- What needs to be done -
Write the listing out again word for word. Pictures do not belong in the copy.

- Source data -
◆ ◆ ◆

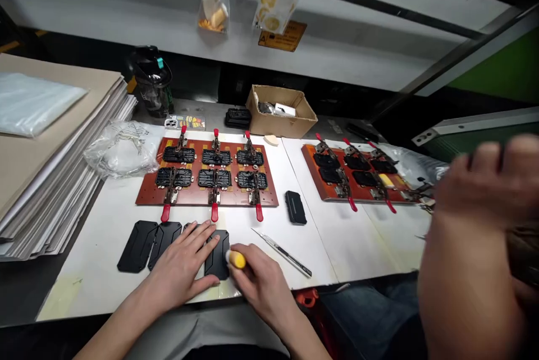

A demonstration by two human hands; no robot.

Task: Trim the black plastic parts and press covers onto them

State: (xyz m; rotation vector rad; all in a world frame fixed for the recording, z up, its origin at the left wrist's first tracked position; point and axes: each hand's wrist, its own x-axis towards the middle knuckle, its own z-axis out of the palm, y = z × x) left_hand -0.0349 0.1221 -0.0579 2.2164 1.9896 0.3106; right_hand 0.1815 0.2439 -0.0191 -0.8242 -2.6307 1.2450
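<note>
My left hand (pixel 182 254) lies flat with its fingers spread over a black plastic panel, pressing it to the white table (pixel 101 287). My right hand (pixel 260 286) grips a yellow-tipped tool (pixel 236 259), whose end touches a second black panel (pixel 217 255). Two similar panels (pixel 137 246) lie to the left, side by side; the nearer-left one has its neighbour (pixel 164 239) touching it. A loose black panel (pixel 295 207) sits to the right, past a utility knife (pixel 282 252). Much of the panel under my left hand is hidden.
A red-brown jig board (pixel 206 196) with red-handled clamps holds black parts ahead of my hands. A second jig (pixel 320 172) lies to the right, beside a co-worker's blurred hand (pixel 484 180). A cardboard box (pixel 281 112) stands behind, with stacked sheets (pixel 42 146) at left.
</note>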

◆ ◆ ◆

- Result of the task -
A demonstration by two human hands; no robot.

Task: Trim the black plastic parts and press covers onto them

State: (xyz m; rotation vector rad; all in a world frame fixed for the recording, z up, its origin at the left wrist's first tracked position; point and axes: each hand's wrist, its own x-axis towards the middle knuckle, its own z-axis out of the palm, y = z × x) left_hand -0.0349 0.1221 -0.0579 2.2164 1.9896 0.3106; right_hand 0.1815 0.2439 -0.0191 -0.8242 -2.6307 1.2450
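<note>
My left hand (pixel 182 254) lies flat with its fingers spread over a black plastic panel, pressing it to the white table (pixel 101 287). My right hand (pixel 260 286) grips a yellow-tipped tool (pixel 236 259), whose end touches a second black panel (pixel 217 255). Two similar panels (pixel 137 246) lie to the left, side by side; the nearer-left one has its neighbour (pixel 164 239) touching it. A loose black panel (pixel 295 207) sits to the right, past a utility knife (pixel 282 252). Much of the panel under my left hand is hidden.
A red-brown jig board (pixel 206 196) with red-handled clamps holds black parts ahead of my hands. A second jig (pixel 320 172) lies to the right, beside a co-worker's blurred hand (pixel 484 180). A cardboard box (pixel 281 112) stands behind, with stacked sheets (pixel 42 146) at left.
</note>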

What the answer needed to say has been said.